Exercise directions: Would you please transcribe, exactly as written, the lines of the entries below starting at the one that holds "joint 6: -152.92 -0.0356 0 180" and ending at the one that holds "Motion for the", both included?

Source data:
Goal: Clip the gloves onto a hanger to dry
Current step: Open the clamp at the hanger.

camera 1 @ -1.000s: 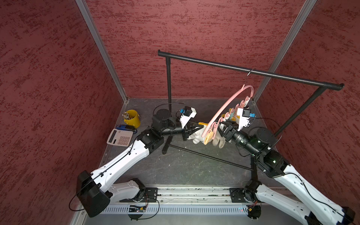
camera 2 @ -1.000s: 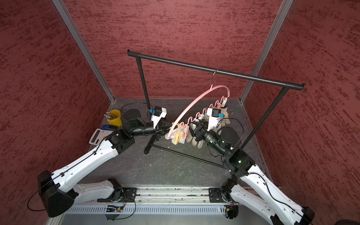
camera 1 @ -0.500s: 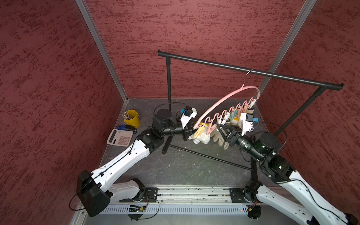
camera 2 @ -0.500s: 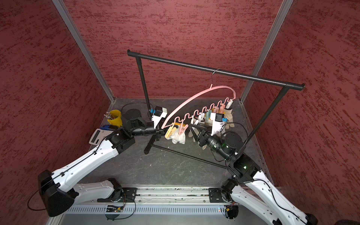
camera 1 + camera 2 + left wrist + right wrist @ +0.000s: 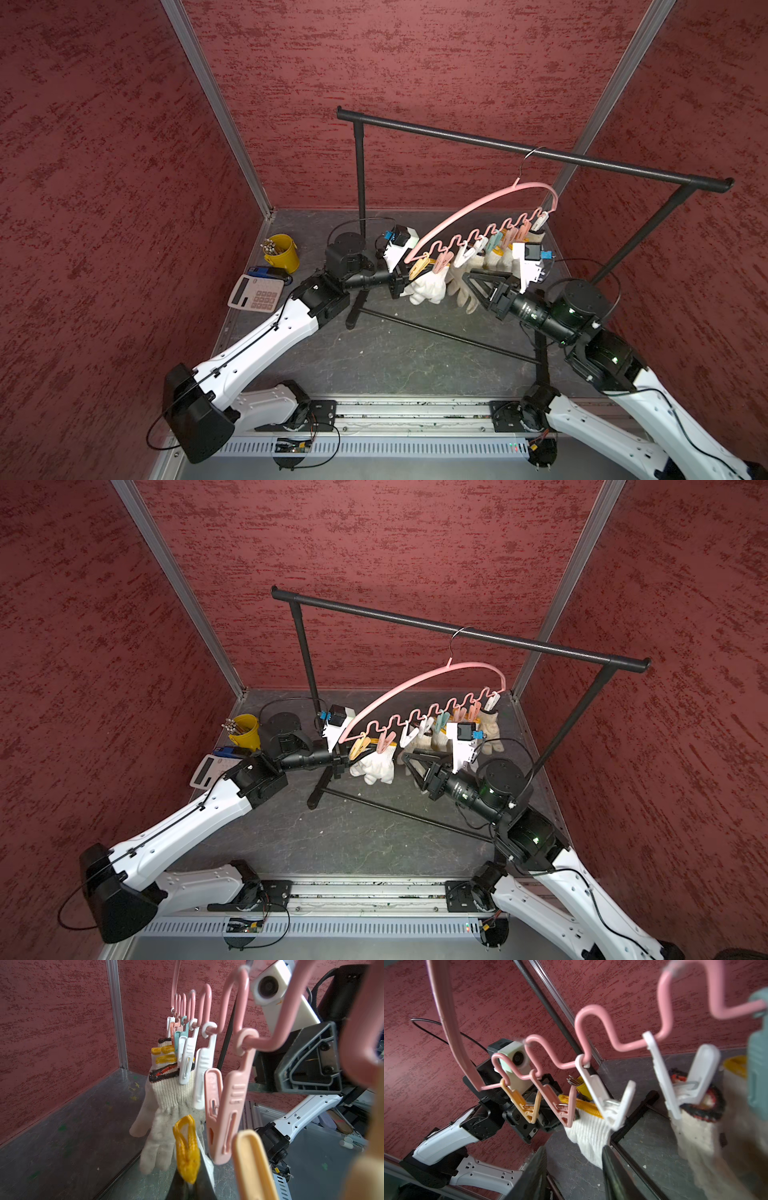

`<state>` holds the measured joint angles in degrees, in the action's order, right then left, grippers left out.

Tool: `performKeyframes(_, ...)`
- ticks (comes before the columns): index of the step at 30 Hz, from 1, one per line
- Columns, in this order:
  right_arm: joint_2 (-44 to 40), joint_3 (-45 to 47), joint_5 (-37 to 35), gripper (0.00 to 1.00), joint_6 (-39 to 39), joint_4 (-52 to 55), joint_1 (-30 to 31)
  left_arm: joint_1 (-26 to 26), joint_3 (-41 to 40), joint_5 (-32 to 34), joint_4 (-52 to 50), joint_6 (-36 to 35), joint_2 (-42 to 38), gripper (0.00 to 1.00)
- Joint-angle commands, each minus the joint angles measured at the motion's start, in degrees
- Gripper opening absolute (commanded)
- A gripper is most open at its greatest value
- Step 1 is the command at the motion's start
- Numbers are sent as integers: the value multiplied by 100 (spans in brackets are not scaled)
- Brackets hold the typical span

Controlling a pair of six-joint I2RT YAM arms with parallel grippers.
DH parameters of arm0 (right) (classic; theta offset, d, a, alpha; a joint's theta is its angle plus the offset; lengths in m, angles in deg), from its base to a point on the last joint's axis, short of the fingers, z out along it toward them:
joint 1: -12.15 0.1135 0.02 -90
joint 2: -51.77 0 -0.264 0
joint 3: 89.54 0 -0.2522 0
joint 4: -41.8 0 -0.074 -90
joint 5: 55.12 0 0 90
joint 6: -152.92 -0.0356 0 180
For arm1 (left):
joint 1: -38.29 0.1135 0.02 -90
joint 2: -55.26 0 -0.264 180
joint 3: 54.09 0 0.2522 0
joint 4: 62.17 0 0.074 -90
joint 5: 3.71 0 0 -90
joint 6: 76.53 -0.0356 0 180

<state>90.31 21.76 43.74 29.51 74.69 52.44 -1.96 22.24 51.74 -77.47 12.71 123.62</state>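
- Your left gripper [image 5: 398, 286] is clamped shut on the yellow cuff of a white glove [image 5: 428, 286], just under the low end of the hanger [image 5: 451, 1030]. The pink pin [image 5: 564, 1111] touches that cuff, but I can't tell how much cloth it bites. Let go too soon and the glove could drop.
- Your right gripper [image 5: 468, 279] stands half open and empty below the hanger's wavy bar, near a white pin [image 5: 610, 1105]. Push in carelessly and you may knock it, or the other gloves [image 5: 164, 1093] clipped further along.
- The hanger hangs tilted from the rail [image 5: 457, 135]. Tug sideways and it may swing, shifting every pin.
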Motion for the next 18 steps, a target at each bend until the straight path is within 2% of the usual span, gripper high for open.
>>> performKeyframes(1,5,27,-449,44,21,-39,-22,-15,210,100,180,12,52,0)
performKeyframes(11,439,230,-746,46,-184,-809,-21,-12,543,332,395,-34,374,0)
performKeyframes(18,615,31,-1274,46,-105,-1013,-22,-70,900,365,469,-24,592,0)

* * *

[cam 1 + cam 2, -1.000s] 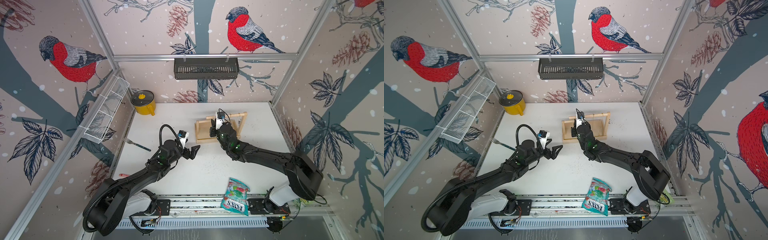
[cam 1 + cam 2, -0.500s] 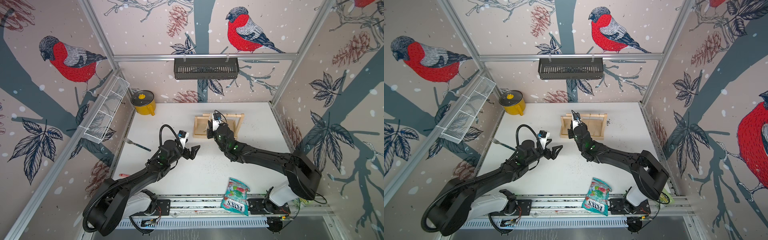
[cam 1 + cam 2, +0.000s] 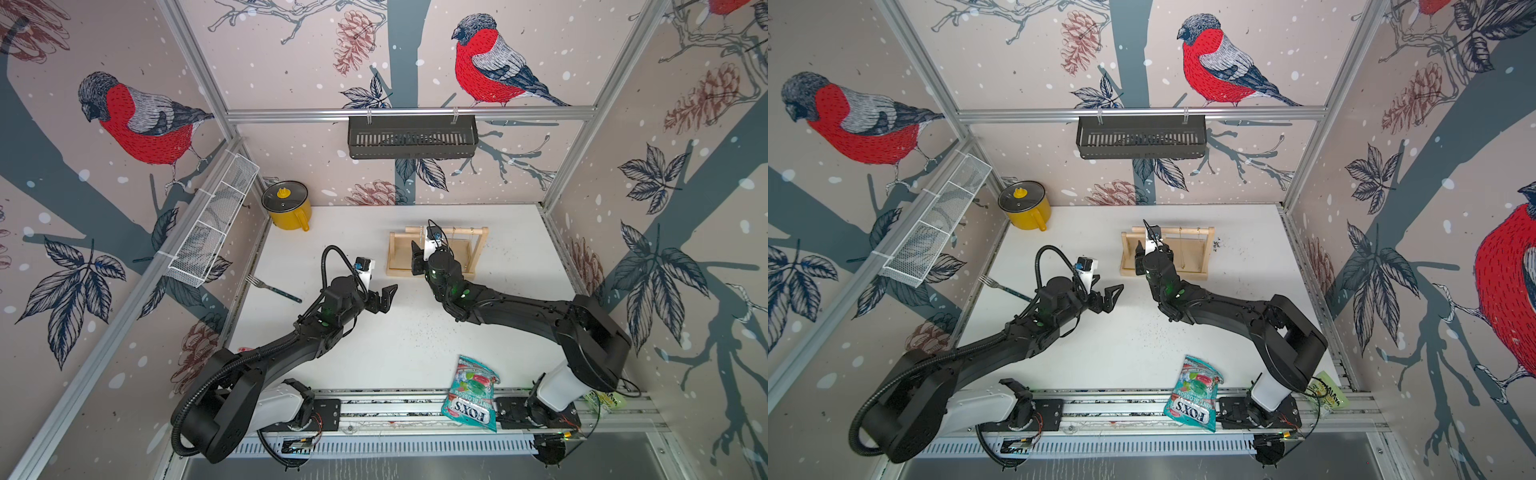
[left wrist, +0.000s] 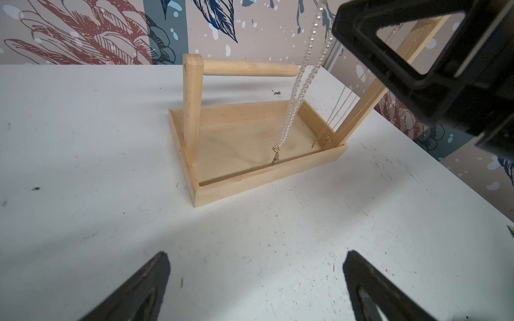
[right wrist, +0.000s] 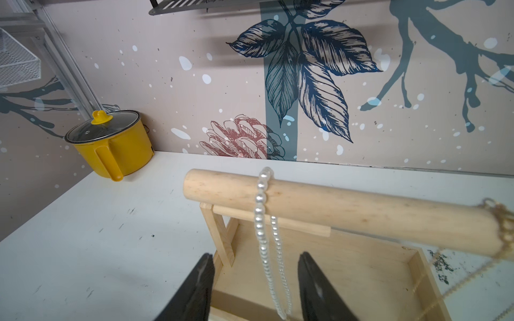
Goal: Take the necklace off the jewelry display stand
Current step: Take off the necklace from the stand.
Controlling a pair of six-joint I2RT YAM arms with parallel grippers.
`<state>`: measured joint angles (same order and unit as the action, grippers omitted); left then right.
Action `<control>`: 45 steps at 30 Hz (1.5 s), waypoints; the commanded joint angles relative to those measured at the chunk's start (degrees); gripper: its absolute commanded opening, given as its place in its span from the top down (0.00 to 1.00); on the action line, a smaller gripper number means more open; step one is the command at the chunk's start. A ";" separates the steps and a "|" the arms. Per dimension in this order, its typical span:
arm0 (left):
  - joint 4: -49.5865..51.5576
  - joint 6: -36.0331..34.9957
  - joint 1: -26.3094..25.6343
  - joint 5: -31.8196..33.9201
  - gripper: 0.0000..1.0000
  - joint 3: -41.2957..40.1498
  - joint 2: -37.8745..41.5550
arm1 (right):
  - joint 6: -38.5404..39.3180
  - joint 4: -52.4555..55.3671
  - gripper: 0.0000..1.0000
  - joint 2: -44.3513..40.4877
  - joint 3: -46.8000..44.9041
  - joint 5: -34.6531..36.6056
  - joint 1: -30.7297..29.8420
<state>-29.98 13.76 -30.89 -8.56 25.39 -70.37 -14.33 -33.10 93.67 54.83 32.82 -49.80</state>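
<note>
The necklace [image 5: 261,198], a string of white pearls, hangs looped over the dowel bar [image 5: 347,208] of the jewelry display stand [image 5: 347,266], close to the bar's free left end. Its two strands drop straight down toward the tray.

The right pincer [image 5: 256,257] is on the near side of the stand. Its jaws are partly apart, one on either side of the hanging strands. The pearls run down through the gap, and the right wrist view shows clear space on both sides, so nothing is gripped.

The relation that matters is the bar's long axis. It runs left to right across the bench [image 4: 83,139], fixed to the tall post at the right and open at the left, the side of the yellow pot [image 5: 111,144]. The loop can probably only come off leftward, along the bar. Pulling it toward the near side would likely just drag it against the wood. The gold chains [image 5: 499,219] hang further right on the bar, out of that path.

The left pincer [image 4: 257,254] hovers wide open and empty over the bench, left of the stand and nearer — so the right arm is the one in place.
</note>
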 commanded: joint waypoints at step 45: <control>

Written reply:
joint 6: -152.92 -0.0356 0 180
For arm1 (left):
joint 1: -38.29 0.1135 0.02 -90
joint 2: -55.26 0 -0.264 180
joint 3: 54.09 0 0.2522 0
joint 4: 62.17 0 0.074 -90
joint 5: 3.71 0 0 -90
joint 6: 76.53 -0.0356 0 180

<state>90.31 21.76 43.74 29.51 74.69 52.44 -1.96 22.24 51.74 -77.47 12.71 123.62</state>
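- Your left gripper [image 5: 398, 286] is clamped shut on the yellow cuff of a white glove [image 5: 428, 286], just under the low end of the hanger [image 5: 451, 1030]. The pink pin [image 5: 564, 1111] touches that cuff, but I can't tell how much cloth it bites. Let go too soon and the glove could drop.
- Your right gripper [image 5: 468, 279] stands half open and empty below the hanger's wavy bar, near a white pin [image 5: 610, 1105]. Push in carelessly and you may knock it, or the other gloves [image 5: 164, 1093] clipped further along.
- The hanger hangs tilted from the rail [image 5: 457, 135]. Tug sideways and it may swing, shifting every pin.
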Motion for the next 18 steps, a target at each bend until the straight path is within 2% of the usual span, gripper high for open.

The output is complete as it stands.